There's a scene in some movie about a really fancy, rare vintage wine-- only a few hundred cases are left stacked in this one warehouse in the world. The bad guy casually tips the stacks over, smashing them to bits, thereby driving up the price of the few that do remain: induced scarcity. So wasteful, though...

Melissa said...

I am such a regular shopper at the local antique/thrift shops that they know me as "the perfume lady". I've had the same conversation with them about dumping the contents. After I've recovered from my seizure, I let them know that I'm always here to take that old, stinky stuff off their hands and to PLEASE never dump the contents. If someone wants just the bottle, they can just as easily dump it themselves. I also have a "connection" with a really super guy who handles estate sales, and he now keeps the perfume he normally wouldn't hold onto because he knows I'll take it off his hands. It really just comes down to money. If you let these shops know they'll make money off of your perfume obsession, they'll get used to keeping it around. And yes, I think the group of us that blog/post are the ones in the Ebay trenches fighting it out for those rare bottles. I think the general public would be amazed (as they often are with me) at how much we are willing to pay for Aunt Bertha's 50 year old bottle of _________ (fill in your dream perfume). I also get the regular comment of "Do you really put that on your skin? It's so old." Well of course! I'm NOT in to perfumes just for the bottles!!!!

weegee said...

Congrats on the new cabinet. As someone whose collection resides all over the house in various dark nooks & crannies, I am majorly jealous.

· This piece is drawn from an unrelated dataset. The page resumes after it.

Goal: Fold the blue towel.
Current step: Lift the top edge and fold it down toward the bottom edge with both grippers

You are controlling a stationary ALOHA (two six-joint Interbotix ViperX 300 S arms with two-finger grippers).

I'm weegee, btw, and I'm tickled pinkish to have won the Teatro sample but: I cannot figure out how to let you know my contact info without publishing it here... and I don't consider myself either an idiot or a Luddite even though I don't blog (yet), have no website (yet) and don't Tweet (never will). I am, like Mals86, a fragrantica member, (Hi Mals!), so you could pm me there if it isn't too much trouble? Pretty please?

Aimée L'Ondée said...

That's just so upsetting, the breath caught in the back of my throat when I read it! And yeah, the antique dealers around my town know me as the perfume lady, too. They think I'm a freak, basically. lol

Perfumaniac said...

I'd rather there were 100 crazy vintage perfume lunatics sniping for perfume on eBay than another person who unwittingly pours old perfume down the drain. Just reading that, I think I shed a chypre-scented tear...

Having said that, one of the ways I keep costs down is to get minis or decants, and if I really like them, save my pennies for the fancier ones. Still, it's pretty ridiculous what my vintage perfume budget is. I've basically stopped shopping for anything else, unless I really need it. Didn't Oscar Wilde say, "Give me the luxuries, and I can dispense with the necessities?"

Anonymous said...

Fleabay is getting pretty darned expensive for vintage juice. I was outbid on a couple of Guerlain parfums recently. The perfumista world is in panic mode.